OK onto the male characters, we first meet Art, blonde hair, blue eyes, the perfect boyfriend for our perfect Celestine, Then there is ‘Bosco’ or as the rest of the community know Art’s father as, Judge Crevan who is one of the top judges who decide if you are Flawed.
When one person has power and no accountability there is a chance they will corrupt that power and Judge Crevan is a spectacular example of this, his sudden about turn from jovial friend and father of her boyfriend Art to becoming a power-mad dictator. I look forward to seeing what Ms. Ahern has in store or him in book 2 – Perfect
Then we have Carrick, the brooding, muscle-bound bad boy who Celestine meets in the cells of the Guild holding area, Clear cells where you are on display 24/7 – a nice touch to make a prisoner feel anxious of their impending verdict.
I really did not see a ‘Love Triangle’ it’s more that Celestine builds a bond through shared experiences, whether this leads onto a relationship in book 2 of the duology we will have to see.
Now to the bits that have struck a cord within me,
“He is a police officer whom I once trusted, admired, felt protected by….I learned this at school. I learned all this. Why doesn’t he know these rules I was taught, that he was surely taught, too? Why doesn’t anybody in the real world do what we’re taught?”
Actually, the bus scene and this one above reminded me of the struggles that hit the 50’s and the Civil rights movement.
but for the one that I stuck a post-it note under was this one; As I feel this quite often:
Sometimes I’ll read a sentence and it will make me sit up, jolt me, because it is something that I have recently felt but never said out loud. I want to reach into the page and tell the character that I understand them, that they are not alone, that I am not alone, that its okay to feel like this
The worst scene was the ‘party’ scene, but it reflected how even in their supposedly perfect world, teenagers will always pick on the weakest and if they have parents in power, get away with it.
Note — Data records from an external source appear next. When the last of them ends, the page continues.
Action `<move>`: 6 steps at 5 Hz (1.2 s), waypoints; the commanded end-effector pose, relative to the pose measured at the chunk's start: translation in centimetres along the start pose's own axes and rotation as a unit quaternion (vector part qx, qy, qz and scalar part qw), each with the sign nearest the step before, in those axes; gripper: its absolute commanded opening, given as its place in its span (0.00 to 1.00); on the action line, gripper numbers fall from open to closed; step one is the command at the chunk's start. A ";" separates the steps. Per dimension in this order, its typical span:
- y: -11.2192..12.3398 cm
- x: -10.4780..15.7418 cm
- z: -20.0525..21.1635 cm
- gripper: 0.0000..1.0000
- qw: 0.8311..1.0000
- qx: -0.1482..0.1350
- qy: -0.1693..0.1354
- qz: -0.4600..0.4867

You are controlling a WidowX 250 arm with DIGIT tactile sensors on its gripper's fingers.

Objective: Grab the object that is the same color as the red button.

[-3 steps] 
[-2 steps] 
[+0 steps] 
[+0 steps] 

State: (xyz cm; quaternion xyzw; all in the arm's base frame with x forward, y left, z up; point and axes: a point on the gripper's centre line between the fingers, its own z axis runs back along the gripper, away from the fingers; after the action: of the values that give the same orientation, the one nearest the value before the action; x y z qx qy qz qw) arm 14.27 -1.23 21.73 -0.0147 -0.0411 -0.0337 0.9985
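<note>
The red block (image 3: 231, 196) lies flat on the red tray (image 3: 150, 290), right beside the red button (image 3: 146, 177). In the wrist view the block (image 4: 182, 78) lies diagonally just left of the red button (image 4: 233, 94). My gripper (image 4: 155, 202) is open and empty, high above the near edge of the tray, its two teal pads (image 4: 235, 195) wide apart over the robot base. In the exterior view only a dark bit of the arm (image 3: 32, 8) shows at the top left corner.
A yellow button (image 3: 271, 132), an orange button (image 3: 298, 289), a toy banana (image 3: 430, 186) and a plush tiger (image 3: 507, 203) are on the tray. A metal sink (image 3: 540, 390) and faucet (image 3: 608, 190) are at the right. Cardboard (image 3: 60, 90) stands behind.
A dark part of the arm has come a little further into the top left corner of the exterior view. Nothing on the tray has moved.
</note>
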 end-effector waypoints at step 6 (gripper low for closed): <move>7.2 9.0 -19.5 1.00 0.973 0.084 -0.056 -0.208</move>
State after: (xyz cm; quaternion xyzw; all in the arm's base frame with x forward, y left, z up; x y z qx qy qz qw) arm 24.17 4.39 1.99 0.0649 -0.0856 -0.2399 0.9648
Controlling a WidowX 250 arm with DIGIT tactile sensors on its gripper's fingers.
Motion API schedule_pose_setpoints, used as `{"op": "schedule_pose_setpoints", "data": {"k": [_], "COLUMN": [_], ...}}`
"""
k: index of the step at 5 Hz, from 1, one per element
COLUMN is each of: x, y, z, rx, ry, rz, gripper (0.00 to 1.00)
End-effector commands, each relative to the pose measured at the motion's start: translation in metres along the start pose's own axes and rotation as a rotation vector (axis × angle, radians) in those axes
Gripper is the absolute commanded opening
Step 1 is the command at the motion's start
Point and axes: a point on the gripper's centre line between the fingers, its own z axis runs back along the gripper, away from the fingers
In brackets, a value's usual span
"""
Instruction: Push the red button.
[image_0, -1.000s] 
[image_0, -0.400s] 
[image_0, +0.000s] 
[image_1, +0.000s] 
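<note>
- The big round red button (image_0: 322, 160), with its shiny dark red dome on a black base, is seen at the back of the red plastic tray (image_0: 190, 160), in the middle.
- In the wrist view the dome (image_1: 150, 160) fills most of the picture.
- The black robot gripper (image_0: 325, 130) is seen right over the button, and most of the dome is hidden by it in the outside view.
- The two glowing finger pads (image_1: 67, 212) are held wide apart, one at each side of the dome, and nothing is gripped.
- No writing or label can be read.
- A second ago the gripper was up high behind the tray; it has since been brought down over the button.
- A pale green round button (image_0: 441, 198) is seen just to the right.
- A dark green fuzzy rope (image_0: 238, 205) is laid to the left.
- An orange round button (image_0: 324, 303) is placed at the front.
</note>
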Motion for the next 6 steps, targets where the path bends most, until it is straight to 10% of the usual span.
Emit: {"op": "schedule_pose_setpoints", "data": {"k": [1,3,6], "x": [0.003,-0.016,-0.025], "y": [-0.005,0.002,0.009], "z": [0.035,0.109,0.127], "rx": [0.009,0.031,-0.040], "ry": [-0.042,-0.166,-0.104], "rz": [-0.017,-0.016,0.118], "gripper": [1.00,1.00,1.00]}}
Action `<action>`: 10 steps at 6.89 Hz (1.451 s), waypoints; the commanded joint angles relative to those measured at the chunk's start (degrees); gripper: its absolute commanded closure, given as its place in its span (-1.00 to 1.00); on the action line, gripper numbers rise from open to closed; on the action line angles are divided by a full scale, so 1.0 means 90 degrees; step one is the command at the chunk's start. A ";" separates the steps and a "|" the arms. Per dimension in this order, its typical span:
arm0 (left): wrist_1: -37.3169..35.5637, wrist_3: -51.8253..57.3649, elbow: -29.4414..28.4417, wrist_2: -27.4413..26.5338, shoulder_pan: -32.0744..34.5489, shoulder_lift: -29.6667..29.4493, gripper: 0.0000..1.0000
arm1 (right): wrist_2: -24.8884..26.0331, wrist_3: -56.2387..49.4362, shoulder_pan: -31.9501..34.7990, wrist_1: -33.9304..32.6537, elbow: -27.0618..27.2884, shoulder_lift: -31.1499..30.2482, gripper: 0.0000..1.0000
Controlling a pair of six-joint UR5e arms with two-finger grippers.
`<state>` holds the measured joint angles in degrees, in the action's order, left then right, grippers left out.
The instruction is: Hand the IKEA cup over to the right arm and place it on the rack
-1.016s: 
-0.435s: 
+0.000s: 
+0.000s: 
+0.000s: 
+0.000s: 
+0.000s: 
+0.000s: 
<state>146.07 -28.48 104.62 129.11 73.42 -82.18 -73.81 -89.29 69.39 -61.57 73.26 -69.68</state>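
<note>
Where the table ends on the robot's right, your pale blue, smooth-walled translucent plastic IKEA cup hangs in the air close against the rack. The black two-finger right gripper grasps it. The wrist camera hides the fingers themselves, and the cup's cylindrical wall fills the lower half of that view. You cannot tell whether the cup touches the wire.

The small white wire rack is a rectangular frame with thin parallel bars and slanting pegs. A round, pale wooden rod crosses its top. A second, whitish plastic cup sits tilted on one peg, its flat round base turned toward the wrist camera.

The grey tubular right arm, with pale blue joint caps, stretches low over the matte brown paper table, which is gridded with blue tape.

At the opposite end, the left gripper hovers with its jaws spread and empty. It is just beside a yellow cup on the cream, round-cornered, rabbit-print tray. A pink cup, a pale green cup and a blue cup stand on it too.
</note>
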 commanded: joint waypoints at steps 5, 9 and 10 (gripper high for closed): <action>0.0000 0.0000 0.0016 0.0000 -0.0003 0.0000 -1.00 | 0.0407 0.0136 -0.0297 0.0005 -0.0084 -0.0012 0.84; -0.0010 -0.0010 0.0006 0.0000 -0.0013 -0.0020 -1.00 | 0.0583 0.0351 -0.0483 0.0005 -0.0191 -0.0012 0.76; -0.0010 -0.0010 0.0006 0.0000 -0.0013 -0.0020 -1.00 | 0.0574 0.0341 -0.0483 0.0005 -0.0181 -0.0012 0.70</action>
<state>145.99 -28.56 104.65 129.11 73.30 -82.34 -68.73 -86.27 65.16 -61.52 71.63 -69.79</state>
All in all this is a good Dystopian book that has a lot of messages for the young… I enjoyed reading it.
About the Author
Cecelia Ahern is the author of the international bestsellers PS, I Love You; Love, Rosie; If You Could See Me Now; There’s No Place Like Here; Thanks for the Memories; The Gift; The Book of Tomorrow; and The Time of My Life. Her books are published in forty-six countries and have collectively sold more than sixteen million copies. The daughter of the former prime minister of Ireland, she lives in Dublin.